### TASK DESCRIPTION
Retype exactly the lines that run from the start of the data to the line holding "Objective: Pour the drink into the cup", including both, and only those.

### ENTRIES SUPPLIED
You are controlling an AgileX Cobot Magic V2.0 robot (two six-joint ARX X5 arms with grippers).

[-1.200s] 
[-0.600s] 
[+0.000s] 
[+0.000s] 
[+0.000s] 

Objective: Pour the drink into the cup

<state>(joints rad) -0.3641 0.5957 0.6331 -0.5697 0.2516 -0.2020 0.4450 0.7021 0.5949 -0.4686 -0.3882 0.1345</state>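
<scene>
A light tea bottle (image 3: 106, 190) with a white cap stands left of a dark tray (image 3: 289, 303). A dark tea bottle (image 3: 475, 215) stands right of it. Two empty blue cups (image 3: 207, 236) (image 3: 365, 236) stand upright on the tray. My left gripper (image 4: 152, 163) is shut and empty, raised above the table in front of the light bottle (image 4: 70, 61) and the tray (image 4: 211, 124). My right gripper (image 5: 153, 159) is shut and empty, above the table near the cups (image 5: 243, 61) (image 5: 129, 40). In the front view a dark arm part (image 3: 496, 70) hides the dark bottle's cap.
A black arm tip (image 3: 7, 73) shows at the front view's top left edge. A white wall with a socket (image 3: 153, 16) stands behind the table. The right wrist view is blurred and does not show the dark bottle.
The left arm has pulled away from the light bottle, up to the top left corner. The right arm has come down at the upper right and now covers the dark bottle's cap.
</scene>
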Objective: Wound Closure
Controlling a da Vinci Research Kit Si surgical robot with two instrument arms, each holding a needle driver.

### RESPONSE AREA
You are controlling an AgileX Cobot Magic V2.0 robot (two six-joint ARX X5 arms with grippers).

[-1.200s] 
[-0.600s] 
[+0.000s] 
[+0.000s] 
[+0.000s] 

Objective: Pour the drink into the cup

That completes the answer to the exercise.